> **Exercise aim**: Each record that follows goes into your reply unchanged; the pictures do not.

Data excerpts:

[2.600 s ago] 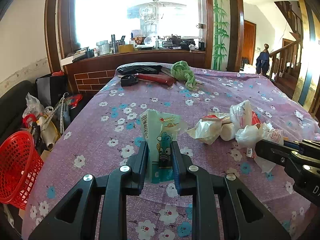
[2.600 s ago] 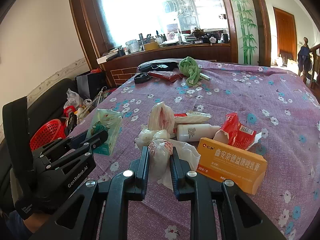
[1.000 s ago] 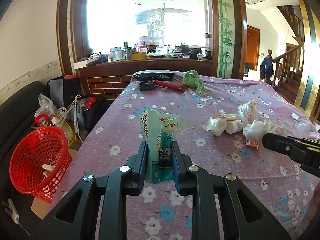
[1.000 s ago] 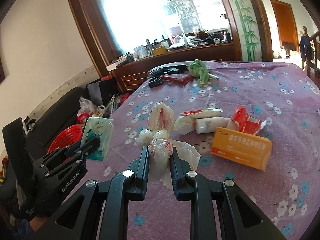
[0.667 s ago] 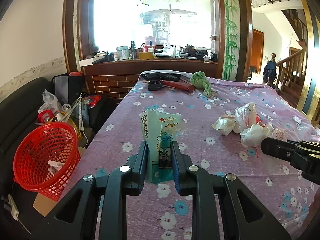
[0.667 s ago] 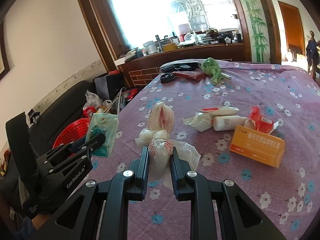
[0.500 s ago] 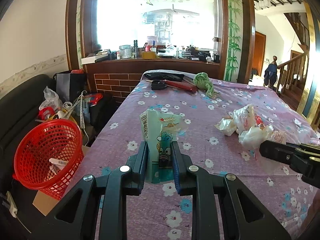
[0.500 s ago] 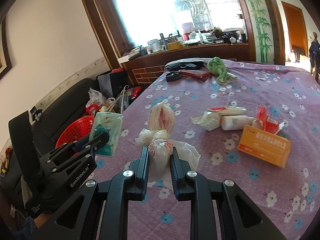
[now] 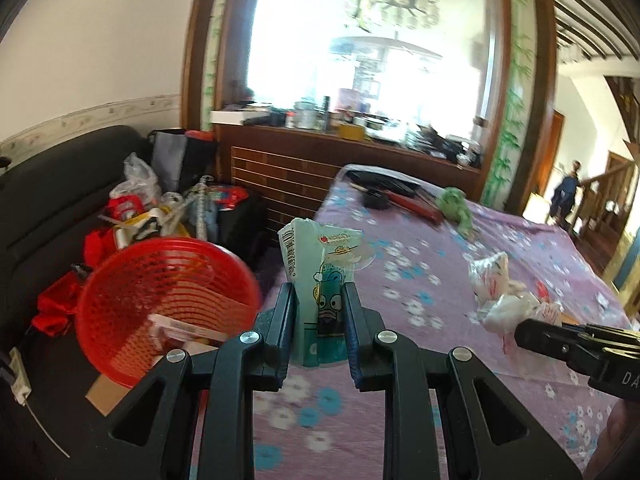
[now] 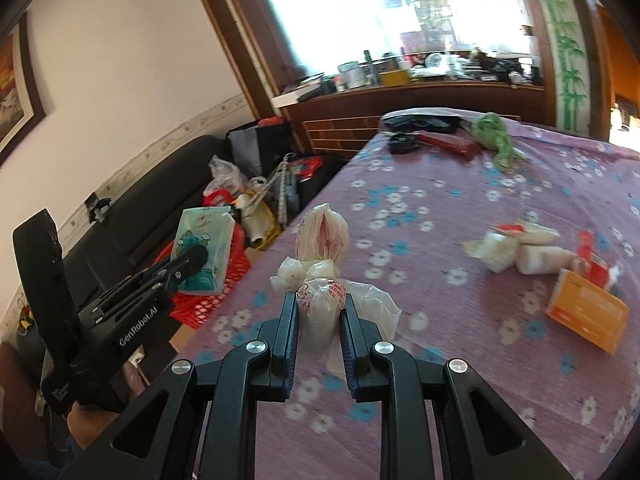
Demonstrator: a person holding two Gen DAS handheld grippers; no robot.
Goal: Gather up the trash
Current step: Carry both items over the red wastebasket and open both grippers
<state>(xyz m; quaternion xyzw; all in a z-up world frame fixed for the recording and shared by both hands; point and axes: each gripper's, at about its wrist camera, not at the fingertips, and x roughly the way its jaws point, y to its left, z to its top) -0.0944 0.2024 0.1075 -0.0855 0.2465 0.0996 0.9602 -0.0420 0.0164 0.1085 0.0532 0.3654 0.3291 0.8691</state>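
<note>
Green packet [image 9: 320, 280]: its lower end was hidden between the left tongs [image 9: 319, 320].
White bag bundle [image 10: 320, 312]: its bottom was covered by the right tongs [image 10: 319, 320].
Red basket [image 9: 160, 300]: its contents left of the left tongs were blurred; its base was hidden.
Right tongs in left view: cut off at the right edge.
Worktop clutter [image 9: 360, 120] beyond the tongs: too small and washed out to identify.

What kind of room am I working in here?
Most likely a lived-in home's living or dining area: a table under a purple floral cloth, a black sofa beside a red waste basket, and a wooden staircase at the far right.
</note>
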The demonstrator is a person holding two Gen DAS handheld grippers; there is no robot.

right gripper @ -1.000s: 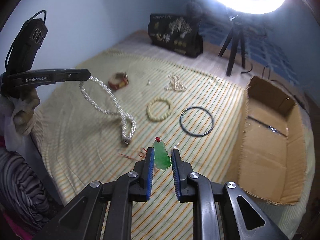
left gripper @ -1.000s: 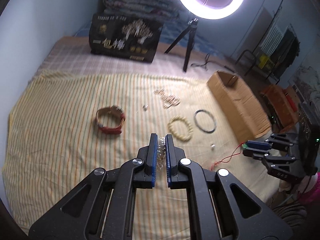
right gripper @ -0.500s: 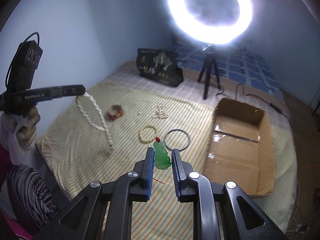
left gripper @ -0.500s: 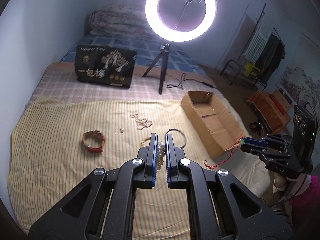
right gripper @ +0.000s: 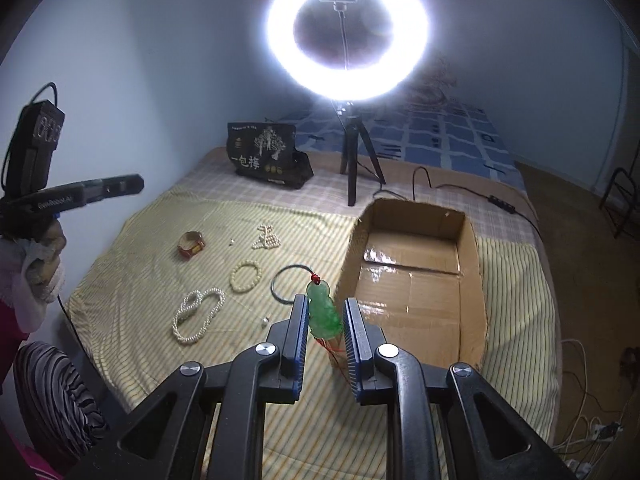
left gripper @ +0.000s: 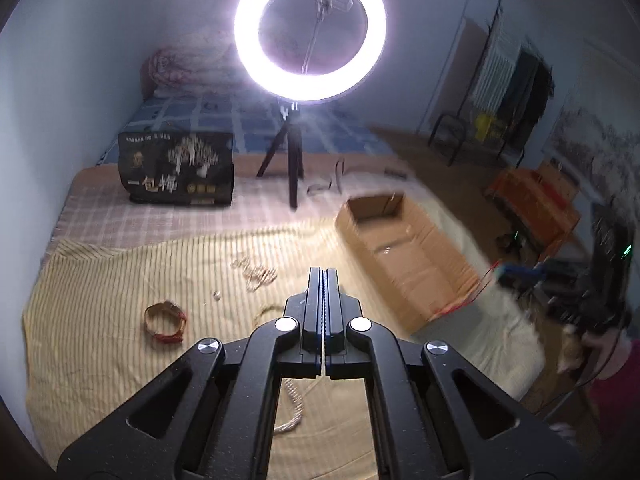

> **Written answer**:
[2.600 s ago] 
[2.600 s ago] 
[1.000 s ago] 
[1.000 s ago] 
[0.667 s ago] 
[0.667 s ago] 
[0.500 s ago] 
[0.500 s ago] 
[now] 
[now] 
Demonstrator: a person holding two Gen DAS handheld grippers; no robot.
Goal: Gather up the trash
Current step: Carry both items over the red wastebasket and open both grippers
<state>(xyz m; quaternion xyzw; all in a z-up world frame fixed for the recording and shared by both hands; point and axes: each gripper's, at about its wrist camera, not at the fingertips, and x roughly the way its jaws point, y to its left, z to its top) -0.0944 0.2024 0.1075 -0.0855 0.2465 0.0996 0.9602 -0.0420 0.0164 0.1085 0.0532 0.3654 0.3291 0.8691</state>
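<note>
Green packet [image 9: 320, 280]: its lower end was hidden between the left tongs [image 9: 319, 320].
White bag bundle [image 10: 320, 312]: its bottom was covered by the right tongs [image 10: 319, 320].
Red basket [image 9: 160, 300]: its contents left of the left tongs were blurred; its base was hidden.
Right tongs in left view: cut off at the right edge.
Worktop clutter [image 9: 360, 120] beyond the tongs: too small and washed out to identify.

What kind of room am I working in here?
Most likely a lived-in home's living or dining area: a table under a purple floral cloth, a black sofa beside a red waste basket, and a wooden staircase at the far right.
</note>
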The demonstrator is a person holding two Gen DAS handheld grippers; there is no robot.

right gripper @ -1.000s: 
left gripper @ -1.000s: 
right gripper @ -0.500s: 
left gripper @ -0.500s: 
right gripper @ +0.000s: 
left gripper @ +0.000s: 

The exercise requires no additional output.